Pourtant, l'AP-HP a financé une première étude visant à montrer une corrélation positive entre libération endogène de corticostéroïdes et pronostic des patients, puis une seconde étude, montrant le bénéfice d'un traitement substitutif par corticostéroïdes. Aujourd'hui, toutes les recommandations internationales classent la corticothérapie comme prioritaire dans la prise en charge du choc septique. «La recherche française entièrement financée par fonds publics de l'AP-HP et du ministère de la Santé a contribué en grande partie au bouleversement de la prise en charge thérapeutique et du pronostic de cette infection mortelle»: cette ode à l'intervention étatique provient du… « Wall Street Journal » (21 août 2002).
Autre exemple : le dépistage de la trisomie 21. Le cumul du dépistage échographique de la clarté nucale au premier trimestre et du dosage sérique combiné à l'âge maternel au second trimestre aboutit aujourd'hui à 15-17 % de caryotypes réalisés avant la 18e semaine, taux considérable, qui s'accompagne, compte tenu des risques du prélèvement, de deux ou trois fausses couches d'enfants sains pour le dépistage d'une trisomie 21. «Le dérapage est complet; le risque a été survalorisé par accumulation de méthodes de dépistage indépendantes les unes des autres», affirme le Dr Patrick Rosenberg (CH Poissy - Saint-Germain).
Avec le Dr Laurence Bussières (hôpital Ambroise-Paré, Boulogne), et grâce à un financement de l'AP-HP, le Dr Rosenberg a donc mené durant trois ans, dans les Yvelines, une étude d'évaluation d'une stratégie alternative de dépistage, fondée sur la mesure de la clarté nucale au premier trimestre, et le dosage de deux marqueurs maternels (PAPP-A et béta hCG), également au premier trimestre.
Résultat : le taux de faux-positifs est tombé à 3 %, et la Haute Autorité de santé vient de recommander la généralisation à tout le territoire français du protocole testé dans les Yvelines (» le Quotidien » du 11 juin) – comblant ainsi un grave retard de la France sur nombre de pays étrangers, notamment la Grande-Bretagne.
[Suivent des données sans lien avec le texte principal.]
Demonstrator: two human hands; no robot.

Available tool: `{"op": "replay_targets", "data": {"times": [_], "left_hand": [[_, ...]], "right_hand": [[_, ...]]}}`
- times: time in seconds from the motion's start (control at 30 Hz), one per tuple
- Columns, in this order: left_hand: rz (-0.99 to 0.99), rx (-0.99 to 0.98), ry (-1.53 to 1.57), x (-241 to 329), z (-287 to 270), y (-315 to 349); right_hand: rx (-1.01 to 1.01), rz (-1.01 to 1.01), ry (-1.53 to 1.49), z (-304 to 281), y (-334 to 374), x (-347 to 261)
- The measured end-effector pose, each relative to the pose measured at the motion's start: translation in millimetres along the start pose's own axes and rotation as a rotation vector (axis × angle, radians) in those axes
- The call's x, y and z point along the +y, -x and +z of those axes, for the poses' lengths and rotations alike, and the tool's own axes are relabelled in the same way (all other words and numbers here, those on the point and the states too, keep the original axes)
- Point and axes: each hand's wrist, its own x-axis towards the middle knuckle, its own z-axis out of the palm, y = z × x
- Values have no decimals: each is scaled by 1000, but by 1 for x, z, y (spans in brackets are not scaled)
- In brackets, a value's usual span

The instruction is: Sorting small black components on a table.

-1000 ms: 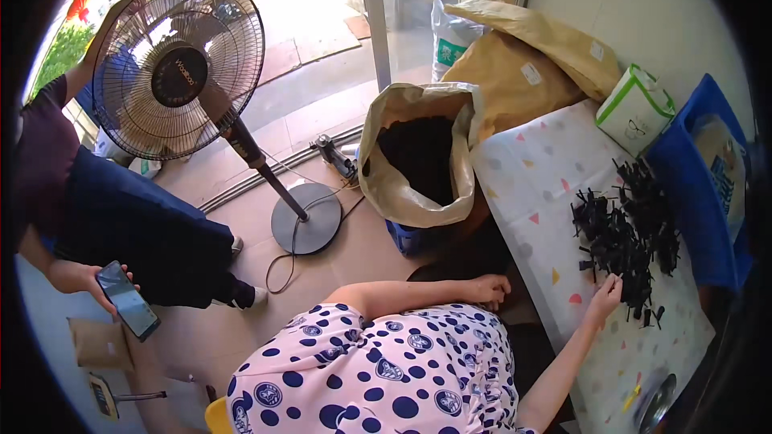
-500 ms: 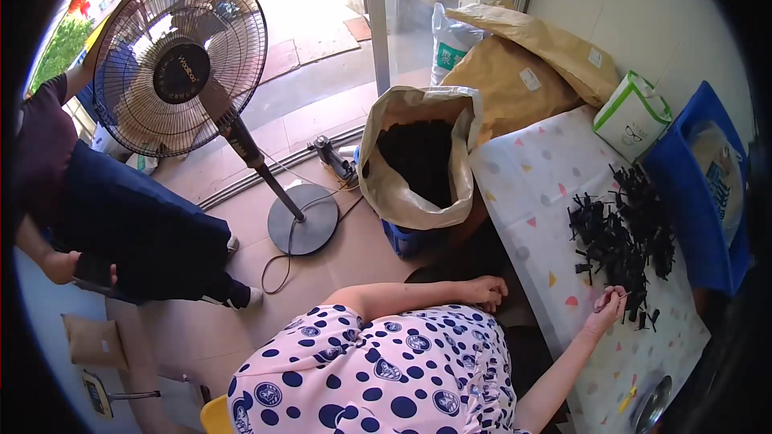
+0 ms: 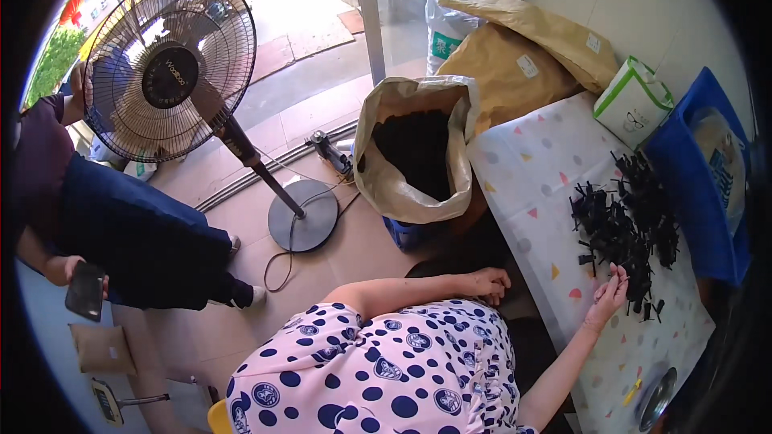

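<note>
A loose heap of small black parts with thin stems point(image 3: 615, 221) is spread on the patterned white tablecloth point(image 3: 527, 181). My right hand point(image 3: 609, 296) is at the heap's near edge, its fingers drawn together and pointing away from me. Whatever is between those fingertips is too small to name. Left of the table, my left hand point(image 3: 487, 284) rests in front of my body with its fingers curled. Its palm is hidden, so anything inside it cannot be seen.
An open sack of black pieces point(image 3: 414, 153) stands beyond my left hand. Brown paper sacks point(image 3: 503, 72), a white-and-green bag point(image 3: 634, 104) and a blue bin point(image 3: 696, 185) border the table. A metal dish point(image 3: 659, 399) lies nearby. Leftward are a fan point(image 3: 170, 72) and a person holding a phone point(image 3: 86, 291).
My right hand has moved slightly farther away along the heap's edge, fingers now more upright. My left hand stays put. The other person's phone has tilted into fuller view.
</note>
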Motion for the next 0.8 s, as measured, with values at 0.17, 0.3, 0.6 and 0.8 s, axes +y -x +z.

Reste à espérer une réaction rapide des pouvoirs publics, puisque les modalités du dépistage de la trisomie 21 en France sont encadrées par arrêté (27 mai 1997).
D'autres exemples de recherche clinique peuvent également être cités, notamment les travaux du Pr Elie Azoulay (hôpital Saint-Louis, Paris) et du groupe FamiRéa sur l'information et le soutien des familles dont un membre est en fin de vie en service de réanimation ou, encore, le développement par l'équipe du Pr Laurent Brochard (hôpital Albert-Chenevier, Créteil), depuis le début des années 1990, de la ventilation non invasive, technique, devenue indispensable chez les patients en détresse respiratoire. Ces travaux ont pu être menés parce que l'AP-HP, par l'intermédiaire de la Dirc Ile-de-France, s'est portée promotrice. Outre leur utilité concrète et immédiate, ces travaux ont en commun de ne guère susciter l'intérêt des industriels. Et l'AP-HP tient manifestement à faire savoir que sur le créneau où le service public est seul présent, elle prend ses responsabilités.
D'après une conférence de presse organisée par la Dirc Ile-de-France.